Clark grimaced as he looked over the grisly dagger, blade covered in his blood.

"Must be Christmas."

He hadn't realized he said it out loud until Faith laughed.

"See, that's the attitude."

Willow nodded at him approvingly.

"We'll make a Scooby of you yet," she said. Then, turning to the others, she said;

"OK. Good. Wagons west. See you guys."

Angel Stepped forward

"Willow…" he began.

"He's going to tell you how much he owes you," Faith cut in.

Willow gave him a warm, energetic smile.

"Aw, don't mention it. I got a slayer and a…" she paused as she looked at Clark and all known categorization failed her, "and a new friend," she finally decided, "out of the deal, so we're even-steven..."

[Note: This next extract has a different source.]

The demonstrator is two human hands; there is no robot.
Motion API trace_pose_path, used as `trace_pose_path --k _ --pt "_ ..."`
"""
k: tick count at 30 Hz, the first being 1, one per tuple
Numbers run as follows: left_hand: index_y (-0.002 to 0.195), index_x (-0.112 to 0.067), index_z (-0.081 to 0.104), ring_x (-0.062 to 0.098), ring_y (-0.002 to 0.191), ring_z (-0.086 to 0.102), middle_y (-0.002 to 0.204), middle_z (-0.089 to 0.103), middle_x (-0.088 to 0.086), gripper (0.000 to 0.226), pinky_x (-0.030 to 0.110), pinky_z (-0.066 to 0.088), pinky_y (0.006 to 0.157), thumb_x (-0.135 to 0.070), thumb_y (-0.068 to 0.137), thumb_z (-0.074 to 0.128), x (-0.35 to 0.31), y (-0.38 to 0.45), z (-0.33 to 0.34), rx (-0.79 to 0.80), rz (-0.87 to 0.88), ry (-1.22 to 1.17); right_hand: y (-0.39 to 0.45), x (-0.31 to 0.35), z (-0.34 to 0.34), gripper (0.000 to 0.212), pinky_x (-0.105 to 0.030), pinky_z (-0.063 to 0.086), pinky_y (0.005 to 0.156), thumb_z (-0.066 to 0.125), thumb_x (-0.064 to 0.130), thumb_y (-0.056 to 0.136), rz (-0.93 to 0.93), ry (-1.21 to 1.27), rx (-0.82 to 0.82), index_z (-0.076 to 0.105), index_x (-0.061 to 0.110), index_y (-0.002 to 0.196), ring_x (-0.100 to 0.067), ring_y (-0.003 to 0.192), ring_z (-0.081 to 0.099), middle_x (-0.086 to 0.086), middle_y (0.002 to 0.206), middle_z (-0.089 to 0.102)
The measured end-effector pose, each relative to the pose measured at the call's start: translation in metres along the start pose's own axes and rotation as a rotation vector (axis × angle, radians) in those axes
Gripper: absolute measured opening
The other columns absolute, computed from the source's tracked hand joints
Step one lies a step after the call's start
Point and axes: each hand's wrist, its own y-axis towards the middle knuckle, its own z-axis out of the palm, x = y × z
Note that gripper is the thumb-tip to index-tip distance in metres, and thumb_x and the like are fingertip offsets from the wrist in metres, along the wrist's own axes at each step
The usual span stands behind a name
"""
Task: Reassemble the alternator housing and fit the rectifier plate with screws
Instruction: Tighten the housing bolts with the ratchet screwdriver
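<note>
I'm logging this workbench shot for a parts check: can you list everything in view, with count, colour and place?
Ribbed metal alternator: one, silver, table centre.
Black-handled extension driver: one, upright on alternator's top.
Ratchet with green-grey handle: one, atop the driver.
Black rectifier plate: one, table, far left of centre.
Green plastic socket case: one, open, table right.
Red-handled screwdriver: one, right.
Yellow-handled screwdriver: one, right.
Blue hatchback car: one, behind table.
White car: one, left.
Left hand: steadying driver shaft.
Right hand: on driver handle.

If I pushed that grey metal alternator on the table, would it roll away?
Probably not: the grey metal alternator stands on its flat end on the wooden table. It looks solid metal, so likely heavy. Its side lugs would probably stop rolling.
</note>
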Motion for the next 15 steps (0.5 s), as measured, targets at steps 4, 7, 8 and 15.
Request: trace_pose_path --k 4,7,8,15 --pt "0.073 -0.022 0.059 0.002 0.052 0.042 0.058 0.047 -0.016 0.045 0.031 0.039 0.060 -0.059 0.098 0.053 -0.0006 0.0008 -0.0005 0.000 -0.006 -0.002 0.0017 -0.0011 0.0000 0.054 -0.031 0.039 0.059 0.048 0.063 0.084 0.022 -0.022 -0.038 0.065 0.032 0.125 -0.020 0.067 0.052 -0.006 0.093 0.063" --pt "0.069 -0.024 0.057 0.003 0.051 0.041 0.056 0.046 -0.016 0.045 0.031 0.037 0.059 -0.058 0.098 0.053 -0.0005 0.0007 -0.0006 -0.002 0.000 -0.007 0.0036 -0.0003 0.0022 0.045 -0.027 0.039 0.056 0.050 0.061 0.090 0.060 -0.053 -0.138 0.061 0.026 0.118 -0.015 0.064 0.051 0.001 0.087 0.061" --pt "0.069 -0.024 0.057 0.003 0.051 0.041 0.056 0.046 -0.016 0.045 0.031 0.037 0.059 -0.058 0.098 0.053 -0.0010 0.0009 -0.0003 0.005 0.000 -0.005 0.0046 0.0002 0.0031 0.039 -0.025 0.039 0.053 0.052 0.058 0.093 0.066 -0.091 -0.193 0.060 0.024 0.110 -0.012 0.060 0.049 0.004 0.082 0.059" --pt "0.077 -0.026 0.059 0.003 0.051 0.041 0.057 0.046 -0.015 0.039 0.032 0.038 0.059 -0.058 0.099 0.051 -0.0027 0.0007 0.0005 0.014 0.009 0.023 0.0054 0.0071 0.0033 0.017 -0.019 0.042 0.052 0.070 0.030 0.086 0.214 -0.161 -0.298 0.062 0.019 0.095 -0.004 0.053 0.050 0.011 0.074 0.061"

She walked over to Angel and hugged him.

"I'll tell Buffy you said 'hi'."

"Good," the hug seemed to have surprised Angel, but he returned it affectionately. "Thanks".

The Sunnydale-bound trio started to walk out, but Willow stopped mid-stride and turned around.

"Oh, um, next time you guys resurrect Angelus, call me first, OK?"

With that, Faith, Clark, and Willow left the Hyperion and headed out to Willow's car.

"Hey," Clark began as they got on the street and he spotted a payphone. "I know we're pressed for time, but do mind if I take a minute? I...need to call my parents."

For a second Willow thought about arguing, but she didn't have it in her. She gave him a kind smile and nodded.

Clark walked over to the payphone, and slid in some change. Punching in the ten digits he knew better than any other, E.T. phoned home.